Goirigolzarri will not be able to work in banking for a year after leaving his post as president of CaixaBank | Companies

José Ignacio Goirigolzarri will have to stay away from the financial world for at least a year. Until now, the executive president of CaixaBank has a non-compete obligation in his contract, which is extended for 12 months after his departure from the bank, which will occur on January 1, 2025, until January 1, 2026. This is the second departure of the head of a large Spanish company after leaving BBVA in 2009.

“The contract contains a post-contractual non-competition agreement for a period of one year from the date of its termination, which applies to any direct or indirect activities in the financial sector,” CaixaBank’s board of directors said in its 2023 remuneration report. In this document, the company states that the non-compete compensation will be “one year of a fixed portion of its compensation.” It is also clarified that compensation is paid in 12 monthly installments, which begin to be paid the month following your departure. This would mean pocket 1.5 million.

The contract provides for additional compensation, regardless of non-compete, of an additional 12 months for early termination of the contract. However, in the case of the Basque banker, he would not be able to pocket this additional money, given that this contract left this compensation void if the departure was due to voluntary departure.

These conditions contrast with Goirigolzarri’s previous departure from BBVA in 2009. He then decided to retire at the age of 55 while serving as CEO of BBVA. When he left, he agreed to a pension of around three million euros per year. The banker then decided to receive compensation in a lump sum and pocketed 68.7 million euros. The little over 1.5 million for non-compete that he will collect now is a drop of water compared to what he received then. The pension drew criticism, including from then-Vice President for Economic Affairs Elena Salgado.

Goirigolzarri arrived at Banco Bilbao in the 70s. He then piloted a merger with Banco Vizcaya to create BBV. And when he teamed up with Argentaria, Gonzalez chose him as number two. He was general manager of the business for eight years, after which he was responsible for retail banking or general manager, among other positions. He was replaced as CEO by Angel Cano, and then by Torres, who managed to become president of the organization.
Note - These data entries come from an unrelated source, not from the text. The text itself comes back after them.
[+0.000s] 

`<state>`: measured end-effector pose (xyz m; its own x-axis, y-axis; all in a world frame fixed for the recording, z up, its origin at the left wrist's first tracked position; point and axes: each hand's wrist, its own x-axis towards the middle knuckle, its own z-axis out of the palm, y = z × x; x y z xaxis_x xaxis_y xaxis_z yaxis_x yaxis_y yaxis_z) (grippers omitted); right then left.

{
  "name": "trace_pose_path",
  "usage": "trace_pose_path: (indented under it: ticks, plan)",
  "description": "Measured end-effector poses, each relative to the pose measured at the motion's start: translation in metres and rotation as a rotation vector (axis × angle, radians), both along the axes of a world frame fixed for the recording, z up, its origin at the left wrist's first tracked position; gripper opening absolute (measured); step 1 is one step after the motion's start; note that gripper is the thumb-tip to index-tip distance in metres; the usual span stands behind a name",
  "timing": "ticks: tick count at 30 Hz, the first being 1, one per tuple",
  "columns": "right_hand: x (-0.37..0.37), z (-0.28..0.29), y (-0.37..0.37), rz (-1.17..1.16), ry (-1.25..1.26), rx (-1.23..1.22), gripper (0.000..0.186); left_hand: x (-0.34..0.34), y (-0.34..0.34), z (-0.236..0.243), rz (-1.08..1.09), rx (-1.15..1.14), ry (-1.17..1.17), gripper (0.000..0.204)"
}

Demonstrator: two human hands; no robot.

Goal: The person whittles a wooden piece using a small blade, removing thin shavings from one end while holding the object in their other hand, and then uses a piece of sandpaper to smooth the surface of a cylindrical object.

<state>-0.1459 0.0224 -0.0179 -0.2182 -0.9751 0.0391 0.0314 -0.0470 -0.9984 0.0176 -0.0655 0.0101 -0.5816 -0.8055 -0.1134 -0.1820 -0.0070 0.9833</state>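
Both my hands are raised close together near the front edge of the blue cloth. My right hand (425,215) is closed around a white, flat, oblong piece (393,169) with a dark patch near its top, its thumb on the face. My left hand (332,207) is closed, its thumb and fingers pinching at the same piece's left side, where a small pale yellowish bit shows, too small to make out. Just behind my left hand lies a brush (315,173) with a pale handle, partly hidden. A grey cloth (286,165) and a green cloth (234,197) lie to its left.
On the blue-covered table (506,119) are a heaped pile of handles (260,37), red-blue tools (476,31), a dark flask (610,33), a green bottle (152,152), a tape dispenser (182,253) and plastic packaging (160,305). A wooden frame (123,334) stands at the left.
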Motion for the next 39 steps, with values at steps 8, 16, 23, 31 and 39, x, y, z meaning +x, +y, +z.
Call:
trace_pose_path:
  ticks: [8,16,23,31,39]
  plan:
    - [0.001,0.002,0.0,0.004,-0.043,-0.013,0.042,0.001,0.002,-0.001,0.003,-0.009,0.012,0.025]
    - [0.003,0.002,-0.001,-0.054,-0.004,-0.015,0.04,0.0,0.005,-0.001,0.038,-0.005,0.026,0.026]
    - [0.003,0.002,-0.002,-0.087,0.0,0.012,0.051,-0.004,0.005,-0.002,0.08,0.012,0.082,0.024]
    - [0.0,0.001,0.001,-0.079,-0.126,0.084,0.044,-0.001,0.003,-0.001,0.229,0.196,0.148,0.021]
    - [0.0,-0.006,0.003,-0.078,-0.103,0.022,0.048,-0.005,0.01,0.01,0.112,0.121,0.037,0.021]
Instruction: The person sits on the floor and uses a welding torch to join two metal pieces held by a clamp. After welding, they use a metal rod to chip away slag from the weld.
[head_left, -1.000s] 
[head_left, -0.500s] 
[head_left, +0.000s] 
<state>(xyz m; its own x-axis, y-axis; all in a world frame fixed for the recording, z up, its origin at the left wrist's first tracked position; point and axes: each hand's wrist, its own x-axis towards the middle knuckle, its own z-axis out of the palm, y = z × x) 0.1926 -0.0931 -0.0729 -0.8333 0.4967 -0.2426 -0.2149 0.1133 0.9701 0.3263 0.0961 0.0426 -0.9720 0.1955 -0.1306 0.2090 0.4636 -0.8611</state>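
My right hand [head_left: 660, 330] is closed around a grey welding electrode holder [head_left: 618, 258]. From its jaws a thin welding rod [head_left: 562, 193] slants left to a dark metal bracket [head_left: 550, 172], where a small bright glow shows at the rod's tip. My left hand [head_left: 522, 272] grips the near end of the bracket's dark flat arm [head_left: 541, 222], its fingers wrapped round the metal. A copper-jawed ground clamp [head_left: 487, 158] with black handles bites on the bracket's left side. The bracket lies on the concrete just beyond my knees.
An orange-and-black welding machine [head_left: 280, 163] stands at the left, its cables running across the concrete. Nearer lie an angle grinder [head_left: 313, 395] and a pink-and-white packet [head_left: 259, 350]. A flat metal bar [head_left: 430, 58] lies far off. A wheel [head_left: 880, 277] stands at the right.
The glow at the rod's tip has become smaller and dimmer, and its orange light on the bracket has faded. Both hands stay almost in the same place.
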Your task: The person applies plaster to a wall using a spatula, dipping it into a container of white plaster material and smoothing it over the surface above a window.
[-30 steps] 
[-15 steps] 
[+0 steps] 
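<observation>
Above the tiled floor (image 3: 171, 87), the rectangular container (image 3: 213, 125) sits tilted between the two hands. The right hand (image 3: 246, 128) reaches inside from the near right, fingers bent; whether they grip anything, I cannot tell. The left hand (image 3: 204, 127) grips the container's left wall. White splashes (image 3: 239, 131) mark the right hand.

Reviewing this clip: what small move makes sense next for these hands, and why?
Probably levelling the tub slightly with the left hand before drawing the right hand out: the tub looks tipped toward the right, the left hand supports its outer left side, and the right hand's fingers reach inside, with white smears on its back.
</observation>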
His farewell came after the decision of the organization’s then president, Francisco Gonzalez, to delay his retirement for three years. In the end, Gonzalez did not leave until 2018, at the height of the Villarejo affair, when he was replaced by current President Carlos Torres.

Goirigolzarri then also spent some time in dry dock. But in 2012, after the public rescue of Bankia, the government was looking for a banker with reputation and experience to lead the organization and replace Rodrigo Rato. He turned his attention to Goirigolzarri and entrusted him with this task. His time at the helm was perhaps the greatest milestone in his professional career. He took over the management of a failed and rescued bank and managed to make it profitable.

His next adventure was to pilot the merger of Bankia with CaixaBank, creating the largest bank in the Spanish market. Since March 2021, when the deal became effective following its September 2020 offering, the combined company has more than doubled its stock market value. The stock price is at an all-time high and the company has a market capitalization of $40,000 million.

Saving Bankia

The government’s delay in releasing the bank’s capital is a major shortcoming of its management. FROB has an 18% stake and has no clear divestment plan, although its post-merger weighting has dropped significantly from what it had in Bankia, exceeding 50%. The deadline for this is December 2025, although the government is expected to extend it again as it has done in the past.

At the moment, two partial sales of its participation have been carried out. In January 2014, he received 1.304 million for the placement of 7.5%, and in December 2017 he earned another 818 million when selling another 7%. In addition, the Spanish state has earned a total of €2.1 billion in dividends since the bailout, including an additional payment collected in April that still applies to 2023 results at a rate of 39 cents per share. The bank plans to pay two dividends for this year’s results, in November and April, to reward shareholders with 50% to 60% of net profits, although it did not disclose the amount. The total amount of aid returned exceeds $4 billion.